I have a piece of code which checks if an email address is already in the database. However what ever I try I cant get it to prevent a duplicate entry from entering the database.
Is there a piece of code which stops entries into a database if there are duplicates?
$query = mysql_query("SELECT * FROM users WHERE email = '". $email ."'");
$emailduplicate = null;
if (mysql_num_rows($query) > 0)
{
$emailduplicate = 'Email Address is Already in Use. Please <a href="http://www.website.com/test/activation.php?userid=Y">Retrieve Your Password</a>.';
}
if
($registerPassword === $email) {
$errors['emailalreadyinuse'] = 'You cannot join.';
}
if(!$errors){
$registerPassword = md5($registerPassword);
$query = "INSERT INTO users (usertype, usertypelink, activationcode, firstname, surname, email, password, logo, date_registered) VALUES ('" . $usertype . "', '" . $usertypelink . "', '" . ($activationcode) . "', '" . $firstname . "', '" . $surname . "', '" . mysql_real_escape_string($registerEmail) . "', '". $registerPassword ."', '". $logo ."', NOW())";
$result = mysql_query($query); // remove the or die(mysql_error()) code after you resolve the error
if($result){
$success['register'] = '
Thank you for registering with website.com.<br>
You will soon receive a confirmation email. Please click the confirmation link.<br><br>';
If the email field in your database is deemed to be unique, ie only one entry is permitted for each email address then the best way to enforce this is to make that field UNIQUE.
Then upon failure to add an email address because the UNIQUE index has been triggered, you will find your database will issue an error number, in mysql this is number 1062. The appearance of this number should be caught and the appropriate warning issued (Duplicate Found).
So, you turn your code upside down. In pseudocode that would look like:
Go ahead and try and insert the data into the database.
check for an errno
if( errno && errno === 1062)
Display Duplicate Found message
else
Something else went wrong message
Personally, I prefer to use a SELECT statement to check if the entry already exists in the database because detecting mysql errno seems a bit hackish to me and is non-standard. Also, what will you do if you have more than 1 UNIQUE columns? In order to find out which index has been violated you’d have to parse the error message Duplicate entry ‘x@example.com’ for key ‘email_key_name’ - not elegant at all. And what if more than 1 indexes have been violated in the same INSERT and you’d want to know all violations to present all validation errors to the user? Impossible, because mysql will report only one violation and won’t even try the others.
Unless this is a piece of code that is run very often and squeezing out all performance is essential I always use a separate SELECT for this purpose. Adding a user to the database is hardly ever an action that is executed often (often in this case meaning several times per second).
You listed some good reasons not to use that method, thanks for elaborating – sounds as if you’ve fallen foul of this method, I will try and remember to add this warning in future.
Still, a UNIQUE index on email would at least stop this:
However what ever I try I cant get it to prevent a duplicate entry from entering the database.
As the conditional check is on there being an $errors array, I’d suggest something like this:
if (mysql_num_rows($query) > 0)
{
$emailduplicate = 'Email Address is Already in Use. Please <a href="http://www.website.com/test/activation.php?userid=Y">Retrieve Your Password</a>.';
$errors['duplicatefound'] = true;
}
This thread perhaps turns up the old LAMP chestnut “which rules should I tell my database to handle, and how much should be handled by my logic?”.
To clarify - I haven’t completely fallen foul of this method, I always use UNIQUE indexes in such cases, and wherever I can create a necessary constraint in the db I do it. It’s only the validation checking that I find cumbersome by catching insert errors.
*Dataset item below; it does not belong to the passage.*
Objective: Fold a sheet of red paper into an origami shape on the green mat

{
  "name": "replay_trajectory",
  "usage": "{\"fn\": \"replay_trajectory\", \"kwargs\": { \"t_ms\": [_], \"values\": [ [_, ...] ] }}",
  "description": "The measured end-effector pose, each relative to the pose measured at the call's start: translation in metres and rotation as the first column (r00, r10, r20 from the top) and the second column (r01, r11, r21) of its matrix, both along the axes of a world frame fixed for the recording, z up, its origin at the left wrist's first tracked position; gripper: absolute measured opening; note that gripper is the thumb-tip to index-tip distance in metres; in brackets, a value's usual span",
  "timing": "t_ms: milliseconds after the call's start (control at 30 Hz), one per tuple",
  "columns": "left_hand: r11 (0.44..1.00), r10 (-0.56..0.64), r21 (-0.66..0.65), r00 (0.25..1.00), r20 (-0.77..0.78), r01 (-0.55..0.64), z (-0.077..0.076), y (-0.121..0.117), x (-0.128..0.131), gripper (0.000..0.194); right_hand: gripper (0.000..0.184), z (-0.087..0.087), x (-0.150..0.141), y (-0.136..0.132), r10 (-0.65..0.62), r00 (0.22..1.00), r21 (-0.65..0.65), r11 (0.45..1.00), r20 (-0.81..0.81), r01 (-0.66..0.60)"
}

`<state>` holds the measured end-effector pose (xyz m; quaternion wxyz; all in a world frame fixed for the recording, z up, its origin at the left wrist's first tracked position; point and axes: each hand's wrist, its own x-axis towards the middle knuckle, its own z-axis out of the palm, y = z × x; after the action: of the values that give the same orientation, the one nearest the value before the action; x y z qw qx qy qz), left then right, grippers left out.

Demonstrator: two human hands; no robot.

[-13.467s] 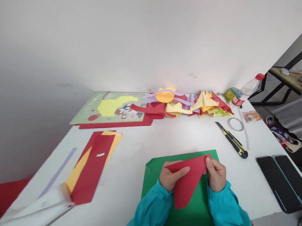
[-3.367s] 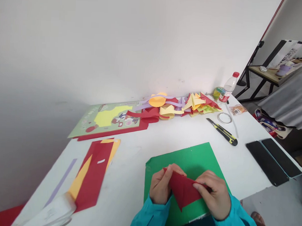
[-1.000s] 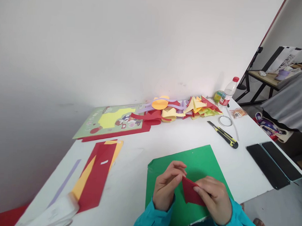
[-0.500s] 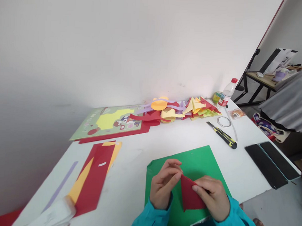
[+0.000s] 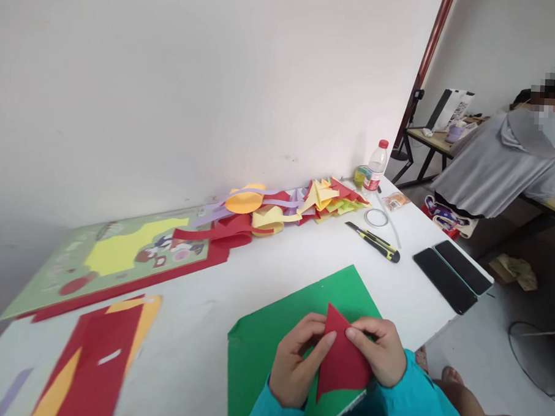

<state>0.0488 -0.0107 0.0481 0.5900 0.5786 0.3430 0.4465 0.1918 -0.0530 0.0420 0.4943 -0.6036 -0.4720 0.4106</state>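
Both hands hold a piece of folded red paper (image 5: 343, 361), its pointed corner facing away from me. My left hand (image 5: 298, 359) pinches its left edge between thumb and fingers. On the right edge, my right hand (image 5: 379, 350) grips it the same way, thumb on top. Beneath the hands lies a green sheet (image 5: 262, 342), its left corner creased. The folds on the underside of the red paper are hidden.
A utility knife (image 5: 374, 243), a tape roll (image 5: 377, 218) and two black phones (image 5: 446, 280) lie to the right. Folded paper shapes (image 5: 259, 213) and a bottle (image 5: 375, 166) line the wall. Red and orange strips (image 5: 98, 359) lie left. A person in grey (image 5: 500, 156) sits beyond.
My view has swung right, bringing the seated person into sight. My left hand, earlier with fingers lifted at the paper's corner, now pinches its left edge. The paper has turned, its tip pointing away.
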Motion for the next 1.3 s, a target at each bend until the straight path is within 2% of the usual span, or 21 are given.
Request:
{"fn": "replay_trajectory", "kwargs": {
  "t_ms": [67, 133, 300, 467, 567, 633, 700, 800, 900, 1000, 1100, 1167, 1233, 1300],
  "values": [
    [0.998, -0.065, -0.011, 0.998, -0.025, 0.064, -0.002, -0.001, 0.003, 0.017, 0.034, -0.004, 0.002, -0.002, -0.040, 0.999, -0.008, 0.999, -0.031, 0.040],
    [0.999, -0.040, -0.029, 0.999, -0.025, 0.040, -0.004, -0.002, 0.003, 0.022, 0.034, -0.004, 0.002, -0.002, -0.019, 0.999, -0.007, 1.000, -0.034, 0.019],
    [0.988, 0.148, -0.052, 0.989, 0.022, -0.146, 0.006, 0.000, -0.011, 0.022, 0.036, -0.002, 0.000, 0.002, 0.133, 0.990, 0.015, 0.991, 0.037, -0.133],
    [0.931, 0.361, -0.070, 0.932, 0.034, -0.358, 0.018, 0.006, -0.034, 0.018, 0.038, -0.011, 0.002, 0.004, 0.049, 0.999, 0.009, 0.999, -0.001, -0.049],
    [0.911, 0.409, -0.069, 0.911, 0.047, -0.406, 0.017, 0.006, -0.038, 0.018, 0.040, -0.013, 0.001, 0.006, 0.002, 0.998, 0.001, 1.000, -0.060, -0.002],
    [0.922, 0.385, -0.058, 0.921, 0.053, -0.382, 0.014, 0.005, -0.036, 0.020, 0.042, -0.012, -0.001, 0.009, -0.017, 0.999, 0.021, 1.000, -0.041, 0.018],
    [0.936, 0.351, -0.045, 0.935, 0.056, -0.348, 0.011, 0.004, -0.032, 0.021, 0.045, -0.011, -0.003, 0.011, 0.020, 1.000, 0.025, 1.000, -0.003, -0.020],
    [0.943, 0.332, -0.007, 0.942, 0.043, -0.332, 0.006, 0.003, -0.028, 0.020, 0.043, -0.011, -0.006, 0.011, 0.109, 0.994, -0.034, 0.993, -0.002, -0.109],
    [0.945, 0.327, -0.004, 0.945, 0.032, -0.327, 0.001, 0.003, -0.028, 0.024, 0.043, -0.017, -0.007, 0.009, 0.108, 0.994, -0.069, 0.992, -0.035, -0.110],
    [0.961, 0.278, -0.020, 0.960, 0.032, -0.277, 0.001, 0.003, -0.031, 0.026, 0.046, -0.025, -0.007, 0.009, 0.120, 0.984, -0.111, 0.985, -0.132, -0.135],
    [0.985, 0.169, 0.009, 0.984, 0.060, -0.170, 0.008, 0.005, -0.033, 0.024, 0.048, -0.032, -0.010, 0.010, 0.143, 0.941, -0.191, 0.959, -0.307, -0.208],
    [0.994, 0.105, 0.018, 0.988, 0.111, -0.108, 0.012, 0.005, -0.033, 0.025, 0.048, -0.033, -0.013, 0.010, 0.167, 0.923, -0.217, 0.943, -0.347, -0.252],
    [0.998, 0.054, 0.012, 0.983, 0.173, -0.057, 0.014, 0.005, -0.032, 0.023, 0.046, -0.031, -0.013, 0.011, 0.251, 0.936, -0.194, 0.933, -0.247, -0.302],
    [1.000, 0.017, 0.016, 0.980, 0.197, -0.021, 0.014, 0.004, -0.030, 0.020, 0.042, -0.024, -0.011, 0.012, 0.352, 0.934, -0.125, 0.926, -0.059, -0.357]
  ]
}}
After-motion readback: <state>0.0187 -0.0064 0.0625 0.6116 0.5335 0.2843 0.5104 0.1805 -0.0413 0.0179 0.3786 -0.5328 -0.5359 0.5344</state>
In this particular case I’d use a SELECT for validation and I might also catch the 1062 error for the extremely rare case when the SELECT validation result changes in the split second before the INSERT. Or, I might lock the table for the whole operation - but for such rare events as registering new users I simply don’t bother.
I have found this a bit confusing. I selected the unique option within MySQL and this now stops duplicate email addresses from being added to the database. Is there anything else I use.
Should I being adding anything to the code within the PHP script?
The unique index will prevent duplicate entries. Our small discussion was about how to check that a user is trying to use an existing email address. Cups suggested that with a unique index you don’t have to use a SELECT to check for an existing email like you did at the beginning of your code - you could simply INSERT straight away and then check if the query returned an error - if mysql_errno is 1062 then you display ‘Email Address is Already in Use…’. My preference is to use a SELECT for checking like you did, just because I find this method more elegant and flexible. It looks like everything is okay with your code.
Although nothing speaks against this, if you don’t get an answer to your question here, it might be a good idea to start a new thread, phrasing your question concisely in the title.
I started a thread about this yesterday when I got far enough to see that I am catching the duplicate e-mail using the technique discussed here, but the script I’m using is not printing the error message for the user to see just like it does for all the other errors I catch, like the user not entering in a name.
I added that comment for the sake of the OP, or anyone else listening.